### PROBLEM REQUIREMENTS
The answer should be each line from the entries below that has the word "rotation" in it.

### TASK INPUT
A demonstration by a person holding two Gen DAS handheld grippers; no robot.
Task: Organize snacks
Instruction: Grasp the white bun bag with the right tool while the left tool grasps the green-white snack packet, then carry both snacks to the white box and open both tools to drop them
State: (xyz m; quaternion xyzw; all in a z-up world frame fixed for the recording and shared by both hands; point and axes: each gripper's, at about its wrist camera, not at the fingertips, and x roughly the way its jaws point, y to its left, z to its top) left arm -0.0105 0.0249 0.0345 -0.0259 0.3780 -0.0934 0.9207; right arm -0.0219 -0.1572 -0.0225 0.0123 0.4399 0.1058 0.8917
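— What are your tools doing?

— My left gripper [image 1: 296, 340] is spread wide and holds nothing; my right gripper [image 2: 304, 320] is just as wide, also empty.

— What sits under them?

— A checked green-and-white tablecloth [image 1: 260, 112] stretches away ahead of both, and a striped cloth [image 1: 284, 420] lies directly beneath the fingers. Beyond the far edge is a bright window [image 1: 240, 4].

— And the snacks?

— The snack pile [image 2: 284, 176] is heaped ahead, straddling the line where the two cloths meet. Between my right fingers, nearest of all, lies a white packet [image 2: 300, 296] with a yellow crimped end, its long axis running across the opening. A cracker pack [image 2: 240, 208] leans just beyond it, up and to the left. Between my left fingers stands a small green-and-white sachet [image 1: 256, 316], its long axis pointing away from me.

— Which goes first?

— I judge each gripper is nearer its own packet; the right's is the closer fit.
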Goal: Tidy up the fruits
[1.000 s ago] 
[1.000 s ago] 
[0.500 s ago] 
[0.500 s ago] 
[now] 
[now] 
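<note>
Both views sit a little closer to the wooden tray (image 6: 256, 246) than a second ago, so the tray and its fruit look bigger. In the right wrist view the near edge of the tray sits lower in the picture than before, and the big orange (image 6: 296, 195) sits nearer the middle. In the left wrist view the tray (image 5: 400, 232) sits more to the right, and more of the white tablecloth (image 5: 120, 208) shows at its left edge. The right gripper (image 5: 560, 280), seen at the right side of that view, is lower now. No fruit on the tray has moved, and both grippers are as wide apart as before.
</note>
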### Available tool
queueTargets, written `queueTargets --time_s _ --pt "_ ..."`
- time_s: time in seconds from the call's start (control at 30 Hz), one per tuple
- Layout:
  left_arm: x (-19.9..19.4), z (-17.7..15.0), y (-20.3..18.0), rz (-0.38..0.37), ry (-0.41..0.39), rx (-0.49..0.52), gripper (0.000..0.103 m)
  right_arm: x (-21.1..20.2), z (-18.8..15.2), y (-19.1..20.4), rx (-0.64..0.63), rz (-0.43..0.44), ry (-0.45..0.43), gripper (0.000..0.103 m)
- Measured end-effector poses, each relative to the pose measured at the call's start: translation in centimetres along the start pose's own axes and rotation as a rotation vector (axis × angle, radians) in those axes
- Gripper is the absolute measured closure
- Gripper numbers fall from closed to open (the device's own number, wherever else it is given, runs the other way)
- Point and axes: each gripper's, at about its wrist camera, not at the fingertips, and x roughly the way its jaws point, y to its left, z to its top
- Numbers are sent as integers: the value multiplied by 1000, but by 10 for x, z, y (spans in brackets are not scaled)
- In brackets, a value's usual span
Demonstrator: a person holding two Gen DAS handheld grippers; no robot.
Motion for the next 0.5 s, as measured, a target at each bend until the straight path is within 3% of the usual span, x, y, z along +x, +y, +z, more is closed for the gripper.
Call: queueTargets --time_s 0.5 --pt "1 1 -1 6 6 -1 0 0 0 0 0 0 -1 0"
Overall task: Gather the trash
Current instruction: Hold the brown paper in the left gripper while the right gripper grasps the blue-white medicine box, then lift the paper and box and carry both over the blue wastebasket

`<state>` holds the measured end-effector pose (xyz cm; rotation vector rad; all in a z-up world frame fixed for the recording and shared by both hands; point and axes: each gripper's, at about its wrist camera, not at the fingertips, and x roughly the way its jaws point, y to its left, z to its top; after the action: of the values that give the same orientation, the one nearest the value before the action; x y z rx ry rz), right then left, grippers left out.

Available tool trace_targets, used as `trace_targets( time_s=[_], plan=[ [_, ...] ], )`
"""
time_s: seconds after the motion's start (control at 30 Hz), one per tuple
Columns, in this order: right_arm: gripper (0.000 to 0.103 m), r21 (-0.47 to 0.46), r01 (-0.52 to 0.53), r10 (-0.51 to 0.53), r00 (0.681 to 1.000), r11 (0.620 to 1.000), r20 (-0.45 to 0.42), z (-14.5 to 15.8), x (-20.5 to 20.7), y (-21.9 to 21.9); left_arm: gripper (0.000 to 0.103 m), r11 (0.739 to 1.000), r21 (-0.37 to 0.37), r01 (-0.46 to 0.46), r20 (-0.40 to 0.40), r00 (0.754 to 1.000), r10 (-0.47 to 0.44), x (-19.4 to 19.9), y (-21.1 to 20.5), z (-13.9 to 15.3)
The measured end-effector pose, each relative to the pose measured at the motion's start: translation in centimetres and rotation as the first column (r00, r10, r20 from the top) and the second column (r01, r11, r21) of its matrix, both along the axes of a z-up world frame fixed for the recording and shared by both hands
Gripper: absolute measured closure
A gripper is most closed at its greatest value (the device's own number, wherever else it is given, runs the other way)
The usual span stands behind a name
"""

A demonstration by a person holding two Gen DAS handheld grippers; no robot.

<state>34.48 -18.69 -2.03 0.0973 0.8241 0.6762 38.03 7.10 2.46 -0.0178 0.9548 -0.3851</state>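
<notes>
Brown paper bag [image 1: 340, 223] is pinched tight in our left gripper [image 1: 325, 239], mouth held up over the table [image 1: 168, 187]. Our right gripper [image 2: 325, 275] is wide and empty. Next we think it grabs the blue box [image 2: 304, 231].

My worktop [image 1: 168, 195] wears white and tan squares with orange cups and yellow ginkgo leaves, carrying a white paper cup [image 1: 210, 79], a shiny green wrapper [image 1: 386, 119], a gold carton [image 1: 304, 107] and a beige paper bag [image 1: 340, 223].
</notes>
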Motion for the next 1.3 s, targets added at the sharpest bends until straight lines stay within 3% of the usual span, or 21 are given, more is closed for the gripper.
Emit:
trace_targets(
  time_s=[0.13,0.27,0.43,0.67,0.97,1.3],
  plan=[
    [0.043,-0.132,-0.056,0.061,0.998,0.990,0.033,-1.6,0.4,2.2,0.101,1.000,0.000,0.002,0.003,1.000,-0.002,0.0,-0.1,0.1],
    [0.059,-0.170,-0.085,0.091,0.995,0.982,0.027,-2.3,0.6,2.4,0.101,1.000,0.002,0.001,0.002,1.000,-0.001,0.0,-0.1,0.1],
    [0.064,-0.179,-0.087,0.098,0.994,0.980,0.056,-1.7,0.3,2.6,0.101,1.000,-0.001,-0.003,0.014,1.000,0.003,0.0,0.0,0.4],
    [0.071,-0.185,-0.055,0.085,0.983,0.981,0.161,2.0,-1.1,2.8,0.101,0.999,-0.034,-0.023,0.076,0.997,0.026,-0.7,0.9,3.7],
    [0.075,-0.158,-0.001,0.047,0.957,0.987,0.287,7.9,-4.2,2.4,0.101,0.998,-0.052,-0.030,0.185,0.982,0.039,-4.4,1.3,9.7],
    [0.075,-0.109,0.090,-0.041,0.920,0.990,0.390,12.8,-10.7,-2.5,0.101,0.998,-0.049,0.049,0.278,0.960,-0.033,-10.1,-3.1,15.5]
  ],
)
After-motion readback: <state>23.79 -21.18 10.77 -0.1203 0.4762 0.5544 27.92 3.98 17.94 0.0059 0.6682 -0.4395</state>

### ANSWER SECTION
- Measured end-effector poses, each relative to the pose measured at the call's start: translation in centimetres along the start pose's own axes and rotation as a rotation vector (axis × angle, radians) in those axes
`<state>` holds the measured end-effector pose (xyz cm; rotation vector rad; all in a z-up world frame fixed for the recording and shared by both hands; point and axes: each gripper's, at about its wrist camera, not at the fingertips, and x roughly the way its jaws point, y to its left, z to its top; after the action: of the values that give the same orientation, the one nearest the value before the action; x y z rx ry rz), right then left, grippers left out.
The measured end-effector pose, each relative to the pose measured at the motion's start: translation in centimetres and rotation as the first column (r00, r10, r20 from the top) and the second column (r01, r11, r21) of its matrix, both along the axes of a z-up world frame fixed for the recording and shared by both hands

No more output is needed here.